→ **WHAT IS BEING ASKED**
When you reach the line containing "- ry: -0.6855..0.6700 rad" in the data below, begin returning lines exactly as written, and stop once the line containing "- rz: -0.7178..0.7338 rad" has been returned.

● ● ● ●

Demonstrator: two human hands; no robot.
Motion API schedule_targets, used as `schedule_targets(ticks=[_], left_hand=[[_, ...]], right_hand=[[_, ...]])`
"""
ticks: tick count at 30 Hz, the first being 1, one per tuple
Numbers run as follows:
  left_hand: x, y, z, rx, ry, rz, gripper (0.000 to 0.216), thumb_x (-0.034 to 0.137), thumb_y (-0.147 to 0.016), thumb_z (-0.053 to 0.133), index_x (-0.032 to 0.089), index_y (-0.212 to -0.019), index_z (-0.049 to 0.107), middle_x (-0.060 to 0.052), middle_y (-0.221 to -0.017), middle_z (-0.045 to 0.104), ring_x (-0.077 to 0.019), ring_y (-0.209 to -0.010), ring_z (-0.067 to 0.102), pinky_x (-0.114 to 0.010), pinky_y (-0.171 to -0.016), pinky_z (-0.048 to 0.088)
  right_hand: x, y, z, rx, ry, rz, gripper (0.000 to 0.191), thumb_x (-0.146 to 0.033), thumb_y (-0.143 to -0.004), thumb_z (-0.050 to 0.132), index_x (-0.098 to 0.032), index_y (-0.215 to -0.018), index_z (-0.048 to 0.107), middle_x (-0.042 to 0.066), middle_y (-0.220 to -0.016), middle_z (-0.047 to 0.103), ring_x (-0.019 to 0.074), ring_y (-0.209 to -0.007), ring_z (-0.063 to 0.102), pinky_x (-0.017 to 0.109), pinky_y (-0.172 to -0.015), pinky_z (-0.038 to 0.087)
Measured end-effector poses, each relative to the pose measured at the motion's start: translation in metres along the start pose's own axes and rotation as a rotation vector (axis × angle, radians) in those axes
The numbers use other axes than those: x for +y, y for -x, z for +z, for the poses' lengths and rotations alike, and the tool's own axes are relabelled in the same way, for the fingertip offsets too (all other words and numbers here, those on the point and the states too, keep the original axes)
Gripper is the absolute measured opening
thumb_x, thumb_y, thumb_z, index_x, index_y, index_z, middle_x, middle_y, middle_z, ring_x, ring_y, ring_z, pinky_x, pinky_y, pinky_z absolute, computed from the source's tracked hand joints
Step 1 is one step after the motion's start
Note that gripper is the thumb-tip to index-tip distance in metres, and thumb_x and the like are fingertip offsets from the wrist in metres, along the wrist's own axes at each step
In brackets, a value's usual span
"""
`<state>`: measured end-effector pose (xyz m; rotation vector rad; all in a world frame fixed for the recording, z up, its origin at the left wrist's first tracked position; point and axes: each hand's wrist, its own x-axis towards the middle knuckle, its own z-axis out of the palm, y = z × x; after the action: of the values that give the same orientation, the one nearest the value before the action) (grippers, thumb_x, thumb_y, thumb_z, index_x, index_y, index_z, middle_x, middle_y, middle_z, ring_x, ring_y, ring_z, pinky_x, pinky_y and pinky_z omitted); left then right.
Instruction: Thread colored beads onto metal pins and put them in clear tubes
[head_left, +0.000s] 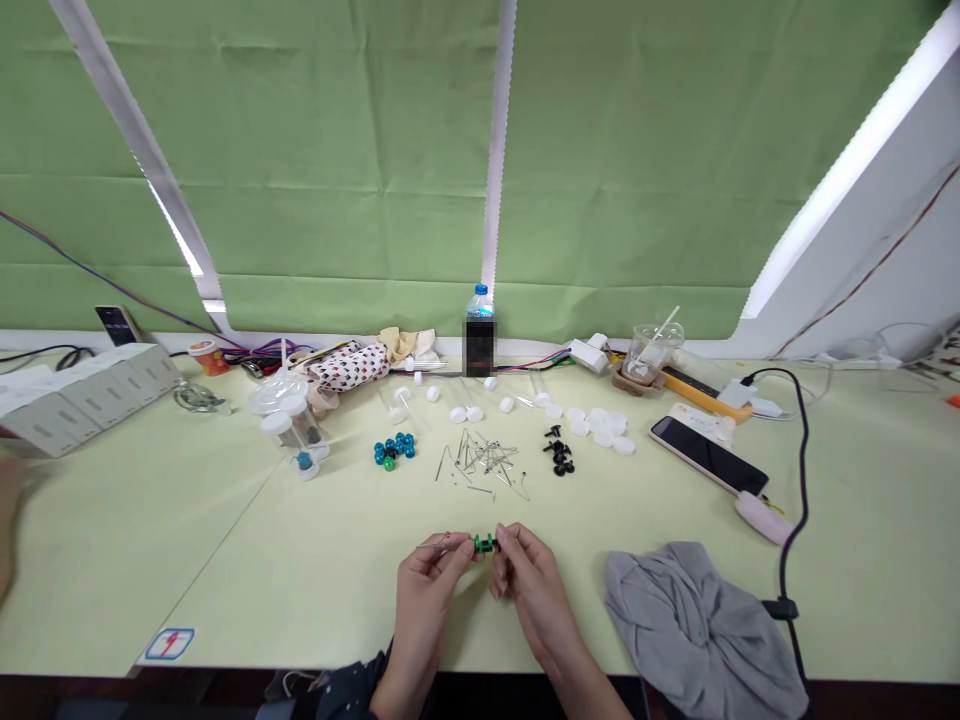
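Observation:
A small green-and-black part (485, 544) sits between my two hands near the table's front edge. My left hand (429, 585) pinches its green left end, and a thin rod (435, 545) sticks out leftward past those fingers. On the other side, my right hand (531, 580) has thumb and fingers closed on the dark right end. Ahead of the hands lie scattered bent metal rods (484, 458). To their left is a cluster of blue beads (405, 440) with a green bead (389, 464); to their right, several small black pieces (559, 452).
White round caps (600, 425) and clear tubes spread behind. Left stand lidded clear containers (279, 430) and white boxes (97, 395). A bottle (480, 335) stands at the back. Right are a phone (709, 453), a black cable (804, 450) and grey cloth (697, 625). Another person's arm (9, 520) shows far left.

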<state>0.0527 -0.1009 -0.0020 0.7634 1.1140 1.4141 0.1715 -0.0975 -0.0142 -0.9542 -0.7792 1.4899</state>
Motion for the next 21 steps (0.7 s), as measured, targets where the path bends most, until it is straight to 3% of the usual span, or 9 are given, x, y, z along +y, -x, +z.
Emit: schedule_targets(ticks=[5,13,21], left_hand=[[-0.001,0.001,-0.001,0.0,0.012,-0.003,0.02,0.025,-0.061,0.077,0.012,-0.074,0.072,-0.006,-0.076,0.067,-0.0211,-0.07,0.068,-0.03,-0.071,0.056],[0.001,0.001,0.0,0.016,0.011,0.006,0.021,0.027,-0.059,0.078,0.012,-0.073,0.072,-0.005,-0.075,0.067,-0.0204,-0.069,0.068,-0.03,-0.072,0.056],[0.0,0.0,0.0,0.006,-0.006,-0.013,0.021,0.027,-0.06,0.077,0.012,-0.073,0.071,-0.006,-0.076,0.067,-0.0197,-0.07,0.067,-0.029,-0.072,0.055]], right_hand=[[0.003,0.001,0.0,0.023,-0.011,-0.015,0.03,-0.044,-0.082,0.057,-0.018,-0.071,0.047,-0.006,-0.051,0.043,0.0075,-0.045,0.039,0.021,-0.046,0.03],[0.005,0.011,0.0,0.043,0.02,-0.093,0.031,-0.043,-0.082,0.059,-0.02,-0.102,0.053,-0.004,-0.059,0.047,0.0091,-0.05,0.041,0.022,-0.049,0.033],[0.01,0.013,-0.004,0.004,0.053,-0.124,0.03,-0.039,-0.081,0.061,-0.019,-0.103,0.055,-0.005,-0.06,0.045,0.0083,-0.048,0.041,0.022,-0.047,0.034]])
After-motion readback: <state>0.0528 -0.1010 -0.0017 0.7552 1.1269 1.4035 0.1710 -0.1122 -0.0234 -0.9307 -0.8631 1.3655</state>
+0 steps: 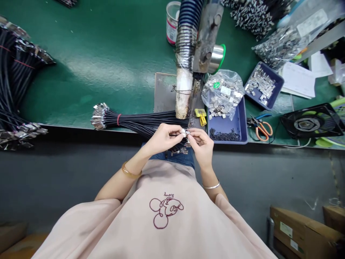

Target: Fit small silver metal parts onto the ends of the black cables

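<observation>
My left hand (166, 137) is closed in a pinch on the end of a thin black cable, with something white at its fingertips. Facing it, my right hand (201, 144) pinches a small silvery metal connector (188, 132) at that cable end. The fingertips almost meet, so the exact fit of the parts is hidden. Beneath and left of my hands lies a bundle of black cables (137, 121), tied with a red band (118, 119). Metal connectors cap its left end (99, 116), and more connectors (183, 150) show below my fingers.
A ribbed hose (188, 39) comes down just beyond my hands. To the right are a yellow clip (201, 117), a blue tray (243, 126) holding a bag of metal parts (223, 91), orange-handled pliers (262, 130) and a black fan (309, 123). More cables (12, 72) lie left.
</observation>
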Motion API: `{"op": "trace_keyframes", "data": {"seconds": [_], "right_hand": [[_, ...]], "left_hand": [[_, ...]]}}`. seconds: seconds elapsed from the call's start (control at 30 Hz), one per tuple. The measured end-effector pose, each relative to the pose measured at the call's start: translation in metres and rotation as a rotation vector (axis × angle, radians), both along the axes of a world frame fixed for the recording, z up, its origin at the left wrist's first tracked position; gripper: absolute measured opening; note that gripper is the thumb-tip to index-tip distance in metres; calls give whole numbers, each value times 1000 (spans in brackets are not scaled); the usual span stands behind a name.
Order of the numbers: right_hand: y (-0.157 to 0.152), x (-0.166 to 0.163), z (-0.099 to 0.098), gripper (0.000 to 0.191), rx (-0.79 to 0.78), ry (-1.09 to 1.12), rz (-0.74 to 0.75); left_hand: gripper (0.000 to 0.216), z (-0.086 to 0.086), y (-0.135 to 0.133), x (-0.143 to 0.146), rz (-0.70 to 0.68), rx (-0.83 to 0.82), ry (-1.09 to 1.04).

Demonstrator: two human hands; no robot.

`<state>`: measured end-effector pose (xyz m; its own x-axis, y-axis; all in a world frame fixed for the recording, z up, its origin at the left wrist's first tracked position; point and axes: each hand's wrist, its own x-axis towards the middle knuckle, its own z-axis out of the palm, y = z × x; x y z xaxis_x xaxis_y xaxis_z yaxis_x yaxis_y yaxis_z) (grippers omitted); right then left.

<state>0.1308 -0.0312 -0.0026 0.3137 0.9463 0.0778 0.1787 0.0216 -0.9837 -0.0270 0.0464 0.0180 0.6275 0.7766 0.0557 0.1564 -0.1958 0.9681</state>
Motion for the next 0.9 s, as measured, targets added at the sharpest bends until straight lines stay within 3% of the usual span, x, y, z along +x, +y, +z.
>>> {"op": "trace_keyframes", "data": {"seconds": [0.13, 0.37, 0.5, 0.63, 0.77, 0.83, 0.9], "right_hand": [[-1, -2, 0, 8, 8, 12, 7], [-8, -1, 5, 11, 219, -407, 0], [-7, 0, 2, 9, 134, -251, 22], [-3, 2, -2, 10, 8, 7, 70], [-5, 6, 2, 11, 51, 65, -40], [-7, 9, 6, 10, 104, -12, -122], [-9, 12, 8, 9, 138, -104, -155]], "left_hand": [[20, -1, 1, -1, -28, 35, 15], [31, 7, 6, -5, -166, -46, 73], [36, 8, 12, -6, -227, -97, 44], [21, 7, 13, -9, -249, -65, -16], [13, 10, 3, -6, -98, 204, 31], [14, 8, -4, -2, 30, 369, 61], [14, 3, -8, 3, 108, 418, 67]]}}
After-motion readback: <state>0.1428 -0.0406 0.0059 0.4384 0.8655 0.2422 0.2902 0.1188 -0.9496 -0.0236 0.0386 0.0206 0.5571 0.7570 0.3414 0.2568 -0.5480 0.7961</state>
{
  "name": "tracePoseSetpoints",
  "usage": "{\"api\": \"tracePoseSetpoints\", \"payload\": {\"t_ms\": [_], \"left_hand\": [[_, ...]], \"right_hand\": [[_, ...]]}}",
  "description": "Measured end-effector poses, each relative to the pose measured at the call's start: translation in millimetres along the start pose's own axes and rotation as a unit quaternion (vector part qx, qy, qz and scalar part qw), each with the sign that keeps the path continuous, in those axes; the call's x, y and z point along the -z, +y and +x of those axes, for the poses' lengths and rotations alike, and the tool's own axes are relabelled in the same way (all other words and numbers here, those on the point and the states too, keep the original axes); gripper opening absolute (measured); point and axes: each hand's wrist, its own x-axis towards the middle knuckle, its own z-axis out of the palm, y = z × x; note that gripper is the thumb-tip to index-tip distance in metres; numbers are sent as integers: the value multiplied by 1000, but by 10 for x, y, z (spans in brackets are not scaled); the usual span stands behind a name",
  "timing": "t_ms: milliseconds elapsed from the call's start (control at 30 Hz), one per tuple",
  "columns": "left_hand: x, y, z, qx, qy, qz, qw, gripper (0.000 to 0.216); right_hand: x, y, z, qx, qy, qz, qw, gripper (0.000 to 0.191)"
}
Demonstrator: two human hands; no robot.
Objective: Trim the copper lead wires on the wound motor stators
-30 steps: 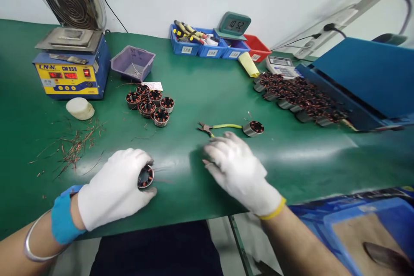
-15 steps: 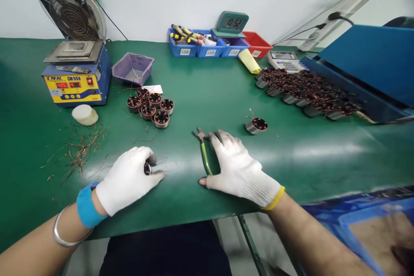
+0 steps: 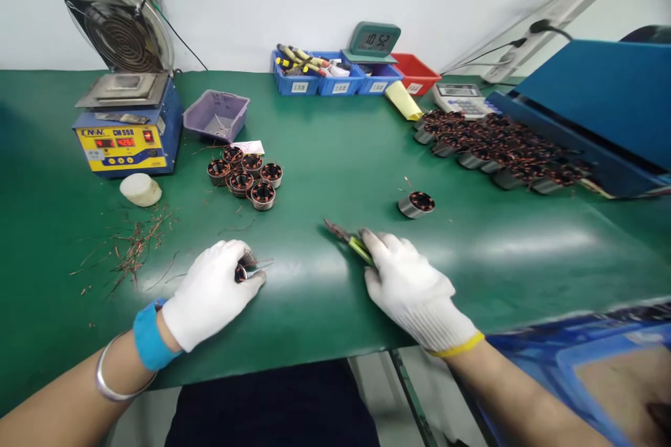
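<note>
My left hand (image 3: 217,290), in a white glove, is closed around a copper-wound motor stator (image 3: 240,273) at the front of the bench. Most of that stator is hidden by the palm, and thin wire ends stick out to its right. In my right hand (image 3: 412,283), also gloved, are green-handled cutting pliers (image 3: 361,248), their jaws pointing up and left. The handles run under the fingers. A single stator (image 3: 416,204) stands beyond the right hand. Farther left, several more stators (image 3: 241,181) sit in a cluster.
Wire clippings (image 3: 137,244) lie left of the left hand, near a white round pad (image 3: 140,189). Behind are a blue-yellow soldering pot unit (image 3: 128,143) and a purple tray (image 3: 191,119). Many stators (image 3: 487,143) fill the right, by a blue bin (image 3: 592,112). Tool boxes (image 3: 298,85) line the wall.
My right hand has picked up the pliers from the bench and moved right, turning their jaws toward the upper left. My left hand stays around its stator, nearly still.
</note>
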Motion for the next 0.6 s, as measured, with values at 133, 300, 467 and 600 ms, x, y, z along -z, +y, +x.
{"api": "tracePoseSetpoints", "payload": {"t_ms": [133, 300, 467, 600], "left_hand": [[-12, 25, 3, 8, 10, -6, 1000, 14], [-19, 15, 2, 1, 20, 3, 1000, 13], [-31, -10, 14, -15, 21, 20, 999, 13], [-40, -16, 14, -16, 20, 28, 999, 12]], "right_hand": [[-6, -94, 20, -2, 26, 84, 996, 61], [240, -370, -213, -41, -162, 467, 869, 74], [471, -671, -281, -63, -459, 695, 550, 63], [502, -742, -174, -90, -450, 713, 530, 52]]}}
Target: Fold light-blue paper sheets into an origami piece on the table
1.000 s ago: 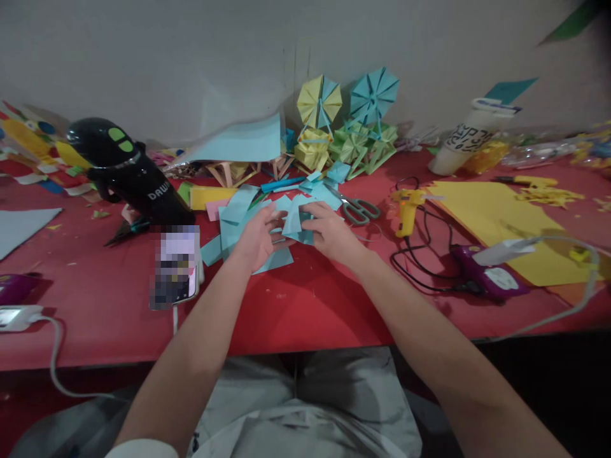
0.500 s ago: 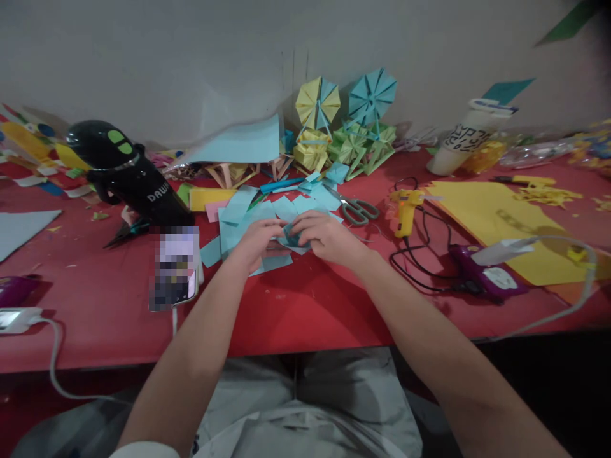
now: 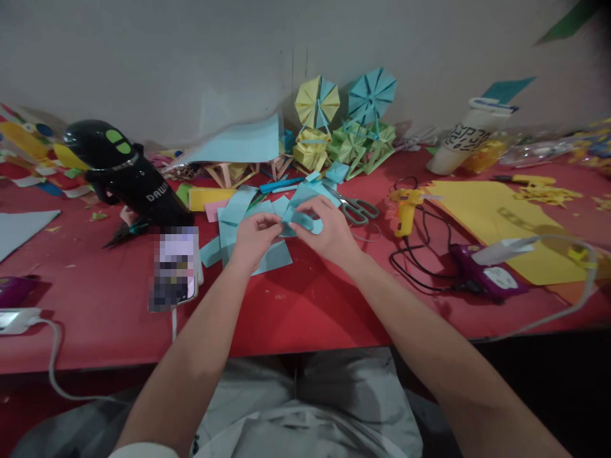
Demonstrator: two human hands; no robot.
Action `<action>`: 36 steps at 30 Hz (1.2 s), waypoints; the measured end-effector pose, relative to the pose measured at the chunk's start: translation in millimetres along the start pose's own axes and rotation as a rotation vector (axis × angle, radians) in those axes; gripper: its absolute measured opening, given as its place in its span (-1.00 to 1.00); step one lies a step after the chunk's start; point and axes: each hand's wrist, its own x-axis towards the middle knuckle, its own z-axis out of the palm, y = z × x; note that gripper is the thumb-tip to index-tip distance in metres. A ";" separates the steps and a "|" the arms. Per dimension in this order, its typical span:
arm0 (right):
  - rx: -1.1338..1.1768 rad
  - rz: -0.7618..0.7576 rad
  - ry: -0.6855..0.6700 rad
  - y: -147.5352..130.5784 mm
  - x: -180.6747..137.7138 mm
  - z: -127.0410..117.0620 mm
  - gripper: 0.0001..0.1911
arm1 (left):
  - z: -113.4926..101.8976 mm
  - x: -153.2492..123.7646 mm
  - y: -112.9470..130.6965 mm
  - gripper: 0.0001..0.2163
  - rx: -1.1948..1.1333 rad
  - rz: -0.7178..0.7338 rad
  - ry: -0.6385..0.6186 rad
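black bottle (image 3: pixel 139 181) — lettered, phone (image 3: pixel 177 270), patterned cup (image 3: pixel 466 140)

We are looking at a paper-craft workspace, though we cannot tell whether it belongs to a home or a workshop. A red desk (image 3: pixel 305 312) runs along a grey wall (image 3: pixel 214 70). Near the middle we see blue paper pieces (image 3: pixel 274 256), with scissors (image 3: pixel 358 212) between 2 and 3 o'clock. At 3 o'clock lie a yellow glue gun (image 3: pixel 406 213) and, farther out, yellow sheets (image 3: pixel 506 222). Pleated paper wheels (image 3: pixel 365 95) stand at 12 and 1 o'clock. A black bottle (image 3: pixel 128 178) between 9 and 10 and a phone (image 3: pixel 180 270) between 8 and 9 show us everyday belongings sharing the desk.
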 end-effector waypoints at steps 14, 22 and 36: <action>0.053 0.209 -0.078 5.2 -0.5 -1.5 -0.92 | 9.3 -4.5 -4.5 -0.67 0.061 0.034 -0.183; 0.012 0.178 -0.119 2.1 0.0 -2.7 -0.92 | 10.9 -5.3 -0.9 -0.83 -0.104 -0.146 -0.192; -0.003 0.142 -0.111 3.7 -1.4 -0.6 -0.84 | 11.4 -7.6 1.6 -0.71 -0.099 -0.145 -0.162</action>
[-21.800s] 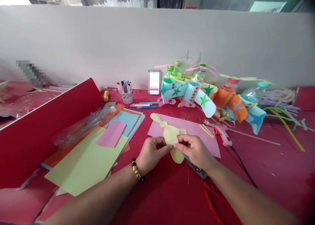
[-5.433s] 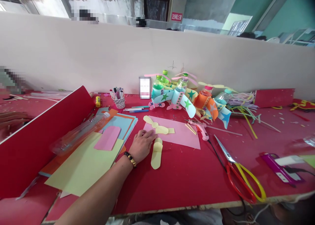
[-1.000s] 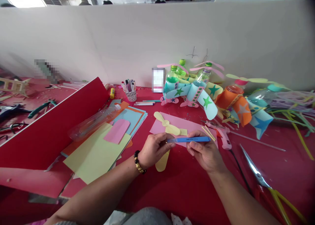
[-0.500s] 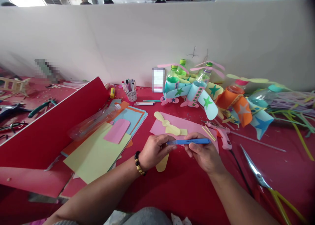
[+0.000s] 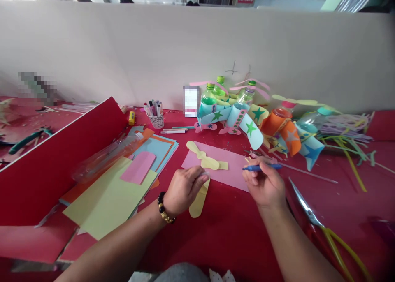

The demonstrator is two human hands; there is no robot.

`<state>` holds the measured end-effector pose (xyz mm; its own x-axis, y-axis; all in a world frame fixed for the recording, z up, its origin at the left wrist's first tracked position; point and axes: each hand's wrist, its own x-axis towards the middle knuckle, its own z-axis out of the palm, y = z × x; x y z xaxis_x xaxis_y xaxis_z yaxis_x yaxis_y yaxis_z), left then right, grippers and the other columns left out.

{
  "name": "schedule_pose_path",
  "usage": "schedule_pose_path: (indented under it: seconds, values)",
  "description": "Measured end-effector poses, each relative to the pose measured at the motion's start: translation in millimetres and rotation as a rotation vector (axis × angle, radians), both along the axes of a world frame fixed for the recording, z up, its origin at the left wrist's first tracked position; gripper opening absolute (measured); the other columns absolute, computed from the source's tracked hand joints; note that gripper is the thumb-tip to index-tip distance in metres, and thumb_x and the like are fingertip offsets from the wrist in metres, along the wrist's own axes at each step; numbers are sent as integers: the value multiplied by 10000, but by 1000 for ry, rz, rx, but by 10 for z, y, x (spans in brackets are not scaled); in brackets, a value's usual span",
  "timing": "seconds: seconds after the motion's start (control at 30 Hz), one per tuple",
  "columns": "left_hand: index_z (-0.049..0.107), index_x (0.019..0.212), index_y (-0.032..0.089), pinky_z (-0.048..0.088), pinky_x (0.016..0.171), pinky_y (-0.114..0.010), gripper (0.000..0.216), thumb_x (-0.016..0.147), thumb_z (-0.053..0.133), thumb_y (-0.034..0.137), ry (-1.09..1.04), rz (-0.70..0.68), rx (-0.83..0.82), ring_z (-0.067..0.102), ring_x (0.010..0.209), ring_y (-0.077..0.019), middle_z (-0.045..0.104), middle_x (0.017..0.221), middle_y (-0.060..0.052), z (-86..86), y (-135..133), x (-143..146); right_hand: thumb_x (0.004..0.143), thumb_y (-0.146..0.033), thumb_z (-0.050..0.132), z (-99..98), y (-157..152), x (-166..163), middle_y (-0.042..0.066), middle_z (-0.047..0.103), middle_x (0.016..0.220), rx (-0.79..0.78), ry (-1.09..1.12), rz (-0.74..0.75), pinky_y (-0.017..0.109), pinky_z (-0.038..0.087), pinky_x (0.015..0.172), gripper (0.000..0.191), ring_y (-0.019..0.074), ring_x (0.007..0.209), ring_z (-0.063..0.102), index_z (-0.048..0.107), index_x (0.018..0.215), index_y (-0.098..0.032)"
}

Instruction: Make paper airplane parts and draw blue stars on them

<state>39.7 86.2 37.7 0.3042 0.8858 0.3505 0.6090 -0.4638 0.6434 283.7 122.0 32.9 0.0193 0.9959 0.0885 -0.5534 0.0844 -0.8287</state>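
Closest in, on the red tabletop [image 5: 222, 245], the left hand [image 5: 185, 191], with a black-and-gold bead bracelet [image 5: 163, 208] at its wrist, curls over the top of a long pale yellow paper cutout [image 5: 196, 206]; whether it pinches the paper or only rests there, I cannot tell. The right hand [image 5: 263, 185] is narrowly closed, its thumb and fingers pinching a blue marker [image 5: 262, 167] held nearly level, with the tip just over the edge of a pink card sheet [image 5: 230, 162]. A slip of that tip could streak the card, and a loose hold from the left hand could let the light cutout slide out of place. A yellow propeller-shaped cutout [image 5: 202, 153] lies on the card, where a careless wrist could nudge it. To the right, scissors with yellow and red handles [image 5: 335, 249] point their steel blades [image 5: 304, 204] up toward the hands, so a quick sideways reach could catch skin. Farther left, a clear plastic bottle [image 5: 108, 158] lies on stacked coloured paper and might roll if the pile is jogged. Beyond it all, paper-decorated bottle aeroplanes [image 5: 216, 109] crowd the back of the table, and a stray elbow could topple them.
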Motion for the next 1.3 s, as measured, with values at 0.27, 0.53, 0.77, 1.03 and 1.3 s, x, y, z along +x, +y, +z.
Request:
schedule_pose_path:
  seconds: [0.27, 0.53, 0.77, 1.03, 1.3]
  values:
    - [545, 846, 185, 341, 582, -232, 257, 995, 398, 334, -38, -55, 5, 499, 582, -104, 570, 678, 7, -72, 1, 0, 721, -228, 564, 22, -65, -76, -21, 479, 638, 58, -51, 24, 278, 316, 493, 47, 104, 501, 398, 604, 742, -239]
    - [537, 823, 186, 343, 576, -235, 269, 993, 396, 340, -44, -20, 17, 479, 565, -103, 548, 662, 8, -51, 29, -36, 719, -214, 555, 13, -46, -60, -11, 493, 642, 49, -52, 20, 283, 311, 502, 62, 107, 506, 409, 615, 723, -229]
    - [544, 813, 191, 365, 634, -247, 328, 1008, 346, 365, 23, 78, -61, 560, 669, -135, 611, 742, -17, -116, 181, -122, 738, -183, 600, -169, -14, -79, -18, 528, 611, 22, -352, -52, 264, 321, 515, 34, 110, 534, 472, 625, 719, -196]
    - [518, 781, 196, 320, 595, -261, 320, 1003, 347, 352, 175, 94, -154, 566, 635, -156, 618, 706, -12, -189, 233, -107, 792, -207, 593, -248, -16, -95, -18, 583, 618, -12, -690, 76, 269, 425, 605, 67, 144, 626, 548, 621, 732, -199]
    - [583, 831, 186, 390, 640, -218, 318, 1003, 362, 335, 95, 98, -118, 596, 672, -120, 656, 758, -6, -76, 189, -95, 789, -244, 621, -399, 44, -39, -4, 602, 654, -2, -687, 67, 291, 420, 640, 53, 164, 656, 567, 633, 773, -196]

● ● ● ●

→ **SOLUTION TO THIS TASK**
  - ry: -0.6855..0.6700 rad
  - y: -147.5352..130.5784 mm
  - x: -180.6747..137.7138 mm
  - z: -127.0410..117.0620 mm
  - gripper: 0.0001..0.1911
arm1 (left):
  - z: -113.4926..101.8976 mm
  - x: -153.2492..123.7646 mm
  - y: -112.9470..130.6965 mm
  - gripper: 0.0001..0.2163
  - rx: -1.1948..1.1333 rad
  - rz: -0.7178..0.7338 rad

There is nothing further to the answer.